Then we have this propagation delay between transmitting antenna and receiving antenna If you're transmitting in free space from one antenna to another antenna, this is what happens, with some arbitrary pattern here for the two antennas, which depends on whether they radiate spherically or whether they radiate in some sort of direction. That's the received wave form.

That said, if you look at it, at the received field -- this is supposed to be valid for any -- oh, sorry. Yes, that would help. This equation is supposed to be valid for any frequency we want to transmit at, at any time, and if we're transmitting two signals, both together, the response is going to be the sum of the response to one signal and a response to the other signal. In other words, Maxwell's laws are linear and therefore the response that you get when you solve Maxwell's laws -- I've never solved Maxwell's laws for anything this complicated and probably none of you had either. You might have, but anyway, they are linear and therefore, in fact, what's going on is that this gives you a system function which says what the response is to any given input that you might want to transmit. It says the response -- at frequency f to a sinusoidal input, which is what we were assuming before. We were assuming that we transmitted cosine 2 pi ft. The system function is just this antenna pattern times e to the minus 2 pi i times f times the distance away divided by c divided by r. Namely, this takes into account the propogation delay. The only thing it doesn't take into account is what the input is. The received field is then the real part of the system function times what we already assume that we were going to be transmitting. Namely, the real part -- e to the 2 pi i ft.

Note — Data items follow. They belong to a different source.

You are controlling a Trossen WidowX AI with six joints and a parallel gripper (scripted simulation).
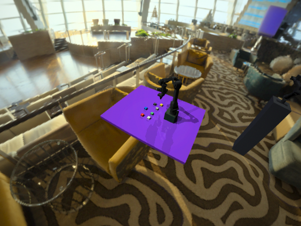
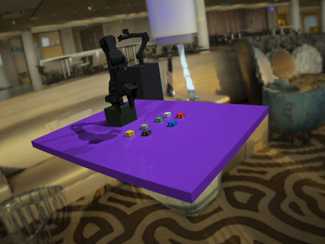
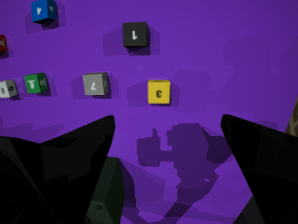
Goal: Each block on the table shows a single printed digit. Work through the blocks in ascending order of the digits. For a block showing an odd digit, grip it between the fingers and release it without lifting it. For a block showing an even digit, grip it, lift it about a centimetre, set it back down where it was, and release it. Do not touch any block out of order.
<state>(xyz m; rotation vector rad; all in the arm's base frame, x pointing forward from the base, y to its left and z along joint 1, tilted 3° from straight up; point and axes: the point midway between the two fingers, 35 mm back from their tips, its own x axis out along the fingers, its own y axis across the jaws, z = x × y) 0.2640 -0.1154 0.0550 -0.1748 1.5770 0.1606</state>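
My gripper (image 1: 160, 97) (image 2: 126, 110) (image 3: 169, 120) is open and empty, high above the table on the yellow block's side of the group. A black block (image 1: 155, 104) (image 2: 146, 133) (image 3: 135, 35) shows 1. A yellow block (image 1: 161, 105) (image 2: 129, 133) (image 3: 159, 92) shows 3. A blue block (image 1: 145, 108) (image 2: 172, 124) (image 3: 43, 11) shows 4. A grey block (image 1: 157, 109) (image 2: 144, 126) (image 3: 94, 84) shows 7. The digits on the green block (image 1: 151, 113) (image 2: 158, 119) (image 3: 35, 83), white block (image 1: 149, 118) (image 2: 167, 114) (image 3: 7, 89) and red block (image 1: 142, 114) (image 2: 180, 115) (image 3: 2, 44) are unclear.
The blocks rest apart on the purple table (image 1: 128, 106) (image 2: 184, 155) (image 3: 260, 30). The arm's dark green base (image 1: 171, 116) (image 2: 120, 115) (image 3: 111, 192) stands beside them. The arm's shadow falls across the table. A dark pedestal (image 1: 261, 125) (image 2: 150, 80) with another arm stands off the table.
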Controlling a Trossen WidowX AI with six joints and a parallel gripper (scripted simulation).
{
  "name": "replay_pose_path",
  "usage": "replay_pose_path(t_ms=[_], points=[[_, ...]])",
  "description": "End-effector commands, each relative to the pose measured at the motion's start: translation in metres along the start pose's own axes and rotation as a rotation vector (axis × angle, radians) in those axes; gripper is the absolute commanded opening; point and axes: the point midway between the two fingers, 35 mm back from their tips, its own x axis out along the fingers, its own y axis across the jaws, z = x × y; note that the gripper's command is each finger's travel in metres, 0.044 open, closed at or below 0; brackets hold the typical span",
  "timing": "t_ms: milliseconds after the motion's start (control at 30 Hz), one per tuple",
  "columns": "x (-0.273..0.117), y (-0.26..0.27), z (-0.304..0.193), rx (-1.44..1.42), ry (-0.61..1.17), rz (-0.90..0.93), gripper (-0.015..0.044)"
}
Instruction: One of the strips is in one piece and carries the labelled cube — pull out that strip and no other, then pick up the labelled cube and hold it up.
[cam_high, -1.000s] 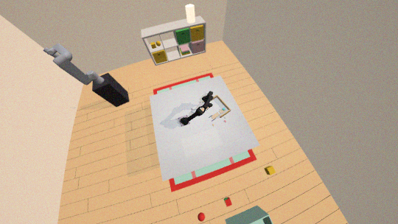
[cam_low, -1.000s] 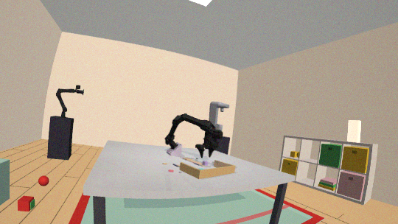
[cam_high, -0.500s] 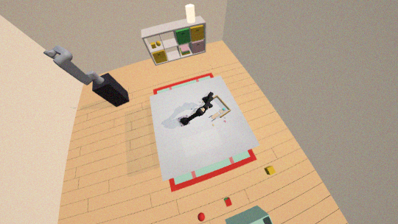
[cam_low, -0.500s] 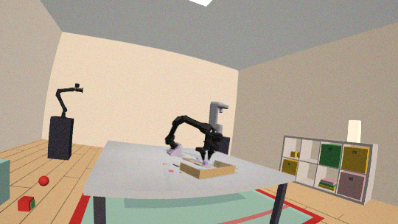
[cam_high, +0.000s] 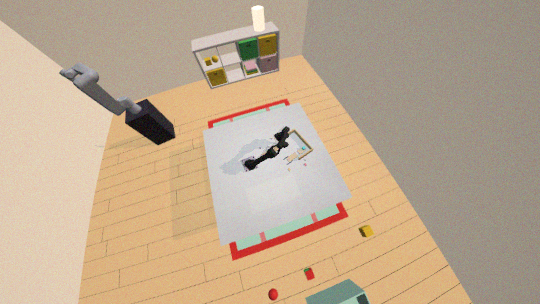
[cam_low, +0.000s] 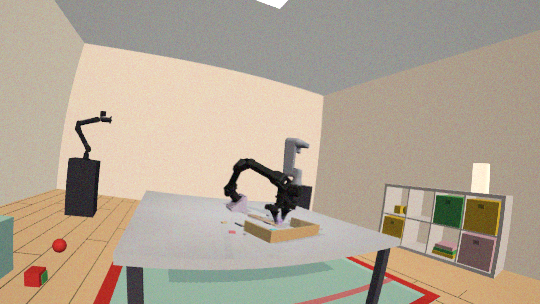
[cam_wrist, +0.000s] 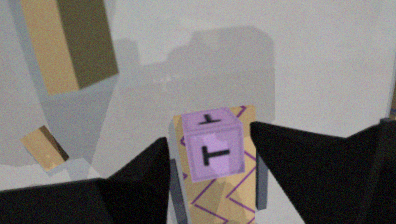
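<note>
Two black fingers of the gripper (cam_wrist: 212, 162) flank the purple cube (cam_wrist: 212, 147) marked T, half closed, seemingly not yet pinching. Cube sits on the zigzag strip (cam_wrist: 222, 192), apparently drawn out. Grasp and lift remain. Beyond the cube: wooden tray wall (cam_wrist: 70, 42).
</note>
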Motion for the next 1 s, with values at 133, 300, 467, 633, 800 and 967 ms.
replay_pose_path(t_ms=[133,300,467,633,800,967], points=[[0.008,0.0,-0.003,-0.009,0.006,-0.005,0.025],[0.006,0.0,-0.001,0.0,0.003,-0.001,0.0171],[0.006,0.0,-0.001,0.0,0.003,-0.001,0.0118],[0.006,0.0,-0.001,0.0,0.003,-0.001,0.0046],[-0.004,0.0,-0.013,-0.003,0.003,0.0,0.0],[-0.018,0.0,-0.031,-0.006,0.005,-0.001,0.0]])
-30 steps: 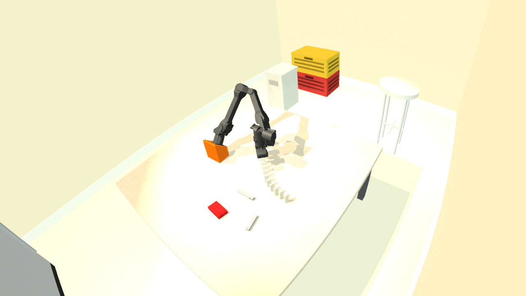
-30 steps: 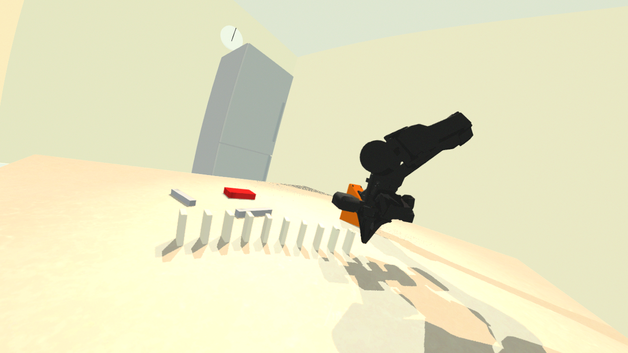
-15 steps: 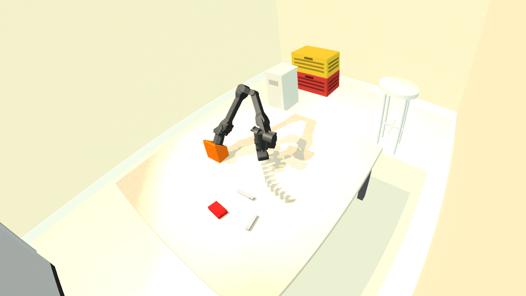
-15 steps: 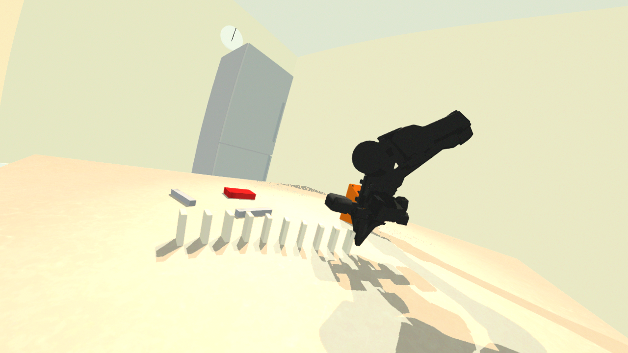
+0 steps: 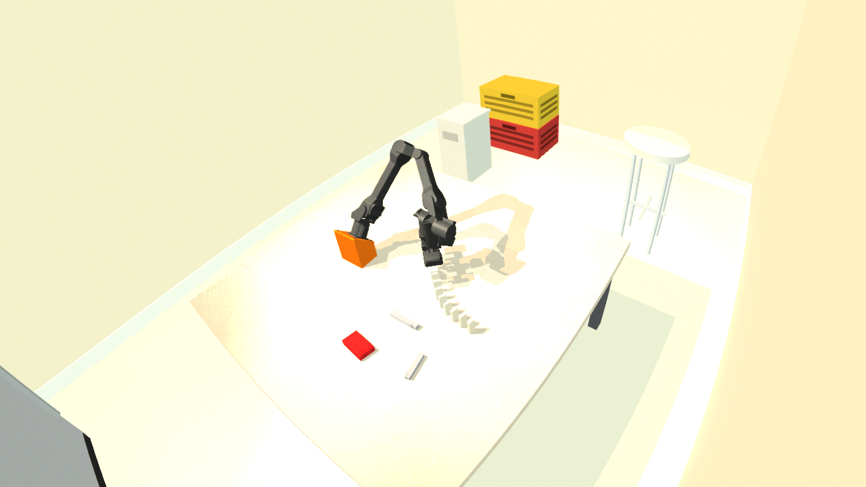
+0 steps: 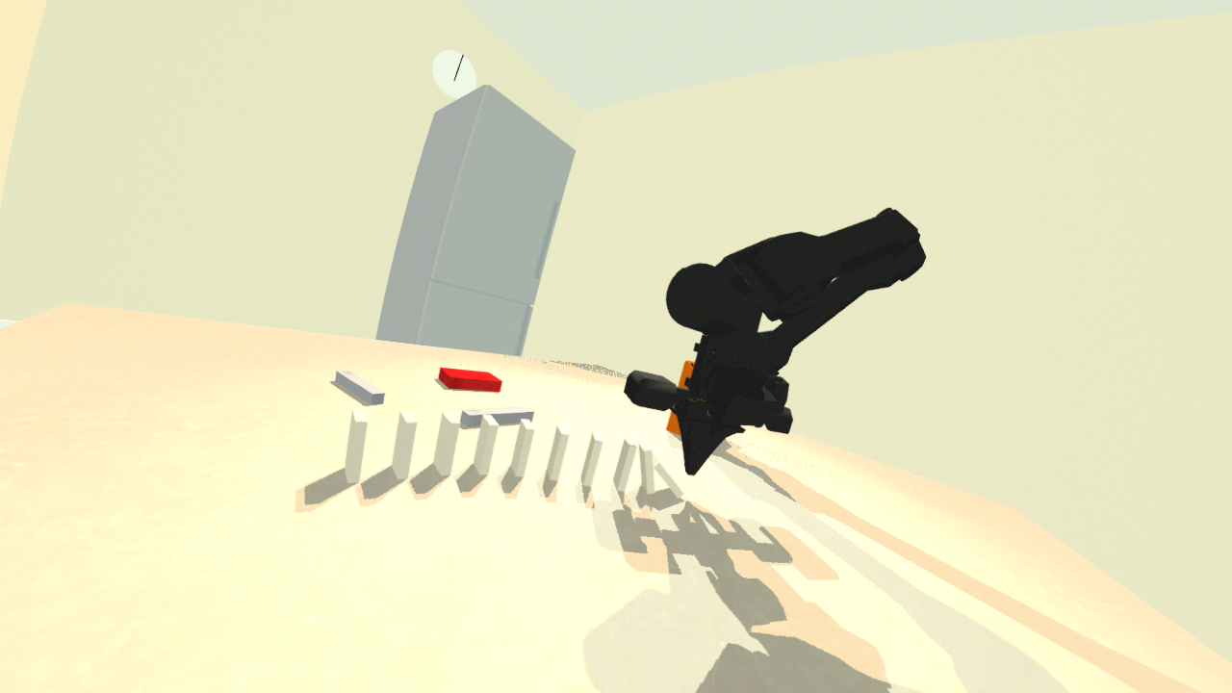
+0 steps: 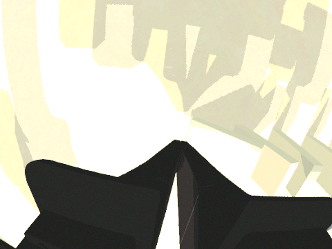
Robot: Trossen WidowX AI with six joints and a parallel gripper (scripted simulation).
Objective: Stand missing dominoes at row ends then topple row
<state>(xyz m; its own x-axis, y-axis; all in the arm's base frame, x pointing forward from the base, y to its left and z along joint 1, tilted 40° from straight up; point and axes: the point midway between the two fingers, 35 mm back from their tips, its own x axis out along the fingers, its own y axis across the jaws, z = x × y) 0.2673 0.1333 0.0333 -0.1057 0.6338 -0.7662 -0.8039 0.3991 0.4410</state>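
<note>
My gripper (image 5: 433, 262) (image 6: 689, 471) (image 7: 179, 146) is shut and empty, low at the arm-side end of the curved row of cream dominoes. The end domino (image 6: 668, 481) (image 7: 228, 132) leans steeply toward the row beside the fingertips; whether they touch it is unclear. The domino beside it (image 6: 647, 470) also tips away from the gripper. At the far end a domino (image 5: 471, 326) (image 6: 355, 448) stands upright, with several others standing between. Two loose pale dominoes lie flat off the row, one (image 5: 404, 320) (image 6: 503, 417) nearer it and one (image 5: 415, 365) (image 6: 359, 387) farther away.
A red block (image 5: 358, 345) (image 6: 469, 379) lies flat near the loose dominoes. An orange wedge-shaped block (image 5: 356, 249) (image 6: 675, 422) is at the arm's base. A white stool (image 5: 657, 145), a white cabinet (image 5: 463, 145) and stacked crates (image 5: 517, 115) stand beyond the table.
</note>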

So at this point, what we're doing is taking into account the fact that the solution to Maxwell's equations is going to be linear and therefore we can just add up what happens for each frequency of input. What you notice from looking at that is that when we have a fixed transmitting antenna, a fixed receiving antenna and free space between them, we are right back to the problem that we started with. Namely, white Gaussian noise on a channel, because nothing is varying with time. There isn't any fading. Nothing interesting is going on. This is sort of like the case of microwave towers. Microwave towers are set up and they have nice directional antennas, nice horns which are blowing at each other. Nothing changes except every once in awhile is a rainstorm or something and the communication goes to pot. Usually, you're just transmitting as if it was white Gaussian noise and you usually view microwave towers sending microwave as being almost equivalent to wire line communication. So there's nothing very interesting there.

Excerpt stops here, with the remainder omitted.